Problem description:
Looking through the records below, please work out how many lines contain "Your". Give only that number.

Supplied data:

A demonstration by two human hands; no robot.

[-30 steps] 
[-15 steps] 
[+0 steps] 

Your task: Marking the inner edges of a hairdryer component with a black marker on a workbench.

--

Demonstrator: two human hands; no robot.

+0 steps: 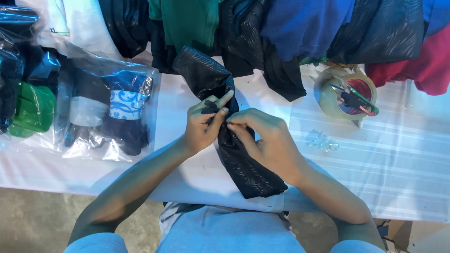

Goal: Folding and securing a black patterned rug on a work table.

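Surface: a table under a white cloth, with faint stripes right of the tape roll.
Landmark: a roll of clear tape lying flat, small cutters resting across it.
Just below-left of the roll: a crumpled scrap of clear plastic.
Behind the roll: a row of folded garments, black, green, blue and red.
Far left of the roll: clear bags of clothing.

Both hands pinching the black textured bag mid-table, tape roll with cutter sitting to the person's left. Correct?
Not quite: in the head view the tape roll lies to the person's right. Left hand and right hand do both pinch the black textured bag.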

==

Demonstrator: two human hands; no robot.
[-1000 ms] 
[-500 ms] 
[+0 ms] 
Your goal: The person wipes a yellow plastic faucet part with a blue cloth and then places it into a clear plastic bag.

Task response:
2